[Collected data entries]
***

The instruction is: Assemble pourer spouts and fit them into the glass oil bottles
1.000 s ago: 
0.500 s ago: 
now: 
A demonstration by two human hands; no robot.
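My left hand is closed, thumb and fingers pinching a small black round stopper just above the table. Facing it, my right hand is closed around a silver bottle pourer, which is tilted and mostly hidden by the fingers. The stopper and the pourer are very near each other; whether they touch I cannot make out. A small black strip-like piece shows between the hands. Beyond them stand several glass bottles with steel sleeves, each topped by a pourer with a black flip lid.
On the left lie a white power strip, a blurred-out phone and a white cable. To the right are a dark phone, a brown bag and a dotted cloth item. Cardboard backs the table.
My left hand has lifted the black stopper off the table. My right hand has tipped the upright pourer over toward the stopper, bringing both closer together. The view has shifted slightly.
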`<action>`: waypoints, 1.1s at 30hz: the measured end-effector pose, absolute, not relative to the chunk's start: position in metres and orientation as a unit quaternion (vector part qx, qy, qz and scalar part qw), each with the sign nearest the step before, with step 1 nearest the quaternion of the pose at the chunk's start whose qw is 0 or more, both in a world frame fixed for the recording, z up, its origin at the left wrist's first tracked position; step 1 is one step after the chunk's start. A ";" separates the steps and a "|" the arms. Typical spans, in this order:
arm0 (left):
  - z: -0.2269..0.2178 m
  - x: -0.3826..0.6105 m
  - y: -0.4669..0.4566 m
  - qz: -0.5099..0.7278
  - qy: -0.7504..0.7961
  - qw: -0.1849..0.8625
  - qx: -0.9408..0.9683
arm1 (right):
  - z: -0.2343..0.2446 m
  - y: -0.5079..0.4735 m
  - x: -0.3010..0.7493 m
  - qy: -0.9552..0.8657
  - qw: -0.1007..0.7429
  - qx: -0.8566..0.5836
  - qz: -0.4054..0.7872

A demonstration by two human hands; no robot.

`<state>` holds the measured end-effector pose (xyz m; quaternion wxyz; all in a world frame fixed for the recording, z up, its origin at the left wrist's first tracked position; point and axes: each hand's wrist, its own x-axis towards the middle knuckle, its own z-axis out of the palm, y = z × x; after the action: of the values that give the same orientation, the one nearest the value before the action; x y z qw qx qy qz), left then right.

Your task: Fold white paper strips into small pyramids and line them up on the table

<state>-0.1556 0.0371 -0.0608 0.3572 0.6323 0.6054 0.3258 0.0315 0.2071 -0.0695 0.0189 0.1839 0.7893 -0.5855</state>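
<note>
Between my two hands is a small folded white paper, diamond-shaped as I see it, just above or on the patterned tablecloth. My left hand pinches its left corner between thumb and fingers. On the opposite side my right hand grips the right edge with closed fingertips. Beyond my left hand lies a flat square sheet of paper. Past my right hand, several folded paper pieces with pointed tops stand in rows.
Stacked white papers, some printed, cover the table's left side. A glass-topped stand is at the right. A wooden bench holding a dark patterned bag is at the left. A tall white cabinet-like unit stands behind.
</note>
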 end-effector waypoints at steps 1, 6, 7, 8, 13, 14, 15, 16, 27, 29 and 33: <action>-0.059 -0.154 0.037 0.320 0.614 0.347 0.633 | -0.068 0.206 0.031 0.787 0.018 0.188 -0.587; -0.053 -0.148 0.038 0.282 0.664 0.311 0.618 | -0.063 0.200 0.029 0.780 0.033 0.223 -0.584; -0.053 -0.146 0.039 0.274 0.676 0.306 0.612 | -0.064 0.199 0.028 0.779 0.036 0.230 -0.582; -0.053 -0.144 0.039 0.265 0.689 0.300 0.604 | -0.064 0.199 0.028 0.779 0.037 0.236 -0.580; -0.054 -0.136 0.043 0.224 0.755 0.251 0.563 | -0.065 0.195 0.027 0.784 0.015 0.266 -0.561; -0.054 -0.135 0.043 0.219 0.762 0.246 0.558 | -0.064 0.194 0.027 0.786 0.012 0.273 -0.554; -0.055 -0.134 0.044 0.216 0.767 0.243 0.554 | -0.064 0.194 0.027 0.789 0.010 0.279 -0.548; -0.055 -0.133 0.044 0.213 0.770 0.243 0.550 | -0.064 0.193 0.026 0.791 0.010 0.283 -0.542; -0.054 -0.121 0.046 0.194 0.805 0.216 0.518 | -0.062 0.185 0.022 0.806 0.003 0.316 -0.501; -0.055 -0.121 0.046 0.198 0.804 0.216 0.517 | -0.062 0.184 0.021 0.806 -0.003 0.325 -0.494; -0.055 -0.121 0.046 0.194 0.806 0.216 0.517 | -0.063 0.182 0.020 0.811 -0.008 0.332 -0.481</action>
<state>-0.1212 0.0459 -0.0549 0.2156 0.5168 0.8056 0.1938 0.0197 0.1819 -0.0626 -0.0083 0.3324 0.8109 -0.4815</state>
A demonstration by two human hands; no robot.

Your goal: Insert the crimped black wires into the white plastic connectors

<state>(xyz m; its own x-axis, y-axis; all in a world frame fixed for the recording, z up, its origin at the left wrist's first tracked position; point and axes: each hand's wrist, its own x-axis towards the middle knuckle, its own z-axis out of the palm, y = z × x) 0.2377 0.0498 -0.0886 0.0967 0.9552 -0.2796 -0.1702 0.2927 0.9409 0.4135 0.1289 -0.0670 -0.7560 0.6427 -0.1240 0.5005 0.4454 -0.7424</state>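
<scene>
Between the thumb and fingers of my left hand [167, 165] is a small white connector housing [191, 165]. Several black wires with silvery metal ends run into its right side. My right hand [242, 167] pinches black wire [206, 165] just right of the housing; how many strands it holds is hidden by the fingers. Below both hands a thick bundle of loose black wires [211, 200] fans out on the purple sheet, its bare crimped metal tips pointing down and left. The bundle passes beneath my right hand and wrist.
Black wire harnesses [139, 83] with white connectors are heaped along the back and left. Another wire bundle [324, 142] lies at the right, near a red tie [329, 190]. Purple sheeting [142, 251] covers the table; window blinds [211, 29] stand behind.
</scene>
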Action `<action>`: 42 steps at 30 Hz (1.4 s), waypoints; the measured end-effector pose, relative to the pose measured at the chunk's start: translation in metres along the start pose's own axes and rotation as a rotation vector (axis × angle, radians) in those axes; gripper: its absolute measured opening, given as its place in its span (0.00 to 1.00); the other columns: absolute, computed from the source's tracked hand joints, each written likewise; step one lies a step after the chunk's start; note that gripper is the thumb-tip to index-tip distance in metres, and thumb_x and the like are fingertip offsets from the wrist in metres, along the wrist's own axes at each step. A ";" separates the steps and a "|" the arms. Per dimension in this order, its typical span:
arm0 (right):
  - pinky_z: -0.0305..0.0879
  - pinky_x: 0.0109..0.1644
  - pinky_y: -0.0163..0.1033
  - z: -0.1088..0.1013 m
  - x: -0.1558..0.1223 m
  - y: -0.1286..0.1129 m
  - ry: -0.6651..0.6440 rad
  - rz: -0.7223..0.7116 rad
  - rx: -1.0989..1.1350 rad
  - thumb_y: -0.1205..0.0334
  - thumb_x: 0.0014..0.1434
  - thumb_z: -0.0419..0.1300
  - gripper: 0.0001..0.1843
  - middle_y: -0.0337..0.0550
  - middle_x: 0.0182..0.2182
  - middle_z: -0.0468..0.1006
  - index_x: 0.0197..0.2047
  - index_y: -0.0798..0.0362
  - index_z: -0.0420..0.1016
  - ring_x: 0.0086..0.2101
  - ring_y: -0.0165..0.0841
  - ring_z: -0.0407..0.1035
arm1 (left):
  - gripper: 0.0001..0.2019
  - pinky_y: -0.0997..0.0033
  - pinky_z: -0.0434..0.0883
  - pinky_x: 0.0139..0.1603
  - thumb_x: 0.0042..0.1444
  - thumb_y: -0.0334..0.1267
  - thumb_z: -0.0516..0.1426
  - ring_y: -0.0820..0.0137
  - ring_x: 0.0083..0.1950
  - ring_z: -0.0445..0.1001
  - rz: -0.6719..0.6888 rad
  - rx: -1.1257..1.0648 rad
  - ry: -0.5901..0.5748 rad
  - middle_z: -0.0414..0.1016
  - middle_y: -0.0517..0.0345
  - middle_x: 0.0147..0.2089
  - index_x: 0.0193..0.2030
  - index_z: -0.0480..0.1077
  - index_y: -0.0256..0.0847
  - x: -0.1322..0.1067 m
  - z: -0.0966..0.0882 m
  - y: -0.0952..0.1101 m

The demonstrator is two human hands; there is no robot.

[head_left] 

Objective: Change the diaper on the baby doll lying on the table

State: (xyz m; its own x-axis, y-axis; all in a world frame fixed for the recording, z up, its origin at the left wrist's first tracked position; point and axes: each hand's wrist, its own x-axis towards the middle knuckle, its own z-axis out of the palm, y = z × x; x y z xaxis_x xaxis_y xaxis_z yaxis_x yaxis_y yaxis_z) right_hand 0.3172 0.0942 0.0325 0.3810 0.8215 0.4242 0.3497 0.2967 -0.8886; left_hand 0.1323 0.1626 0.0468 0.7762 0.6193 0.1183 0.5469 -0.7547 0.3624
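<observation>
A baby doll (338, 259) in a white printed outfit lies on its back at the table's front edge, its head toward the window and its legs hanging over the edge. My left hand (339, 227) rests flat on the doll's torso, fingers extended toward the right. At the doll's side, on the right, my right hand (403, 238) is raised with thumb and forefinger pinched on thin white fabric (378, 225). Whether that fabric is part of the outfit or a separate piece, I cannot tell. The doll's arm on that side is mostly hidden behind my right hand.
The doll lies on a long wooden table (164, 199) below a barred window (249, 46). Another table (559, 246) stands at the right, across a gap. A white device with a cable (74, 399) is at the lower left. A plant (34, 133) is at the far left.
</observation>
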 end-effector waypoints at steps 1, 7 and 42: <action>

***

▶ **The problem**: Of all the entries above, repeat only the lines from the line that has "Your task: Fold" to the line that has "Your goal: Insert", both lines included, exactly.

▶ **Finished exercise**:
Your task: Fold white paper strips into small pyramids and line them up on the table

<state>-0.1556 0.0371 -0.0608 0.3572 0.6323 0.6054 0.3258 0.0315 0.2071 -0.0695 0.0189 0.1839 0.7893 -0.5855</state>
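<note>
Between my two hands is a small folded white paper, diamond-shaped as I see it, just above or on the patterned tablecloth. My left hand pinches its left corner between thumb and fingers. On the opposite side my right hand grips the right edge with closed fingertips. Beyond my left hand lies a flat square sheet of paper. Past my right hand, several folded paper pieces with pointed tops stand in rows.
Stacked white papers, some printed, cover the table's left side. A glass-topped stand is at the right. A wooden bench holding a dark patterned bag is at the left. A tall white cabinet-like unit stands behind.
</note>
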 end-effector waypoints at steps 1, 6, 7, 8, 13, 14, 15, 16, 27, 29 and 33: <action>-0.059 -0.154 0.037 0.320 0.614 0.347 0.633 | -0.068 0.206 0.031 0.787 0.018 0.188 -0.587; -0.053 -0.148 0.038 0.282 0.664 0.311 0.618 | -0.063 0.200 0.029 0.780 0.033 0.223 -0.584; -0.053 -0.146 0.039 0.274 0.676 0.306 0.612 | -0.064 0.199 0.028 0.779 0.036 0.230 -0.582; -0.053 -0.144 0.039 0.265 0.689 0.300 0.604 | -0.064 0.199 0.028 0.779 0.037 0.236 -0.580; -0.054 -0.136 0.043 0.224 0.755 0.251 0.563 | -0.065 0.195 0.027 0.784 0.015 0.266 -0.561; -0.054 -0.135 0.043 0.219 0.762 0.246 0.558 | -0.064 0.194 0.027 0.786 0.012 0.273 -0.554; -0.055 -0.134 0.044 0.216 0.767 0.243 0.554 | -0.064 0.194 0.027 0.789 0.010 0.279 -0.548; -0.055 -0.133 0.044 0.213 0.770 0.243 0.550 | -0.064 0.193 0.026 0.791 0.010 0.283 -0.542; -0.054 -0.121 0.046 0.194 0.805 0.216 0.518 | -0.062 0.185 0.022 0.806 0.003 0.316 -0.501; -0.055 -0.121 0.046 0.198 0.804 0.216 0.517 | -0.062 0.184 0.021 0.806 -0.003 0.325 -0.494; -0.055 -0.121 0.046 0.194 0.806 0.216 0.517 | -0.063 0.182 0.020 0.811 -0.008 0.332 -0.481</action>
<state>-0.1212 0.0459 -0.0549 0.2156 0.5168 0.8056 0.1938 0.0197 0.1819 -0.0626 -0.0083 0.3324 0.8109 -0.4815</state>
A demonstration by two human hands; no robot.

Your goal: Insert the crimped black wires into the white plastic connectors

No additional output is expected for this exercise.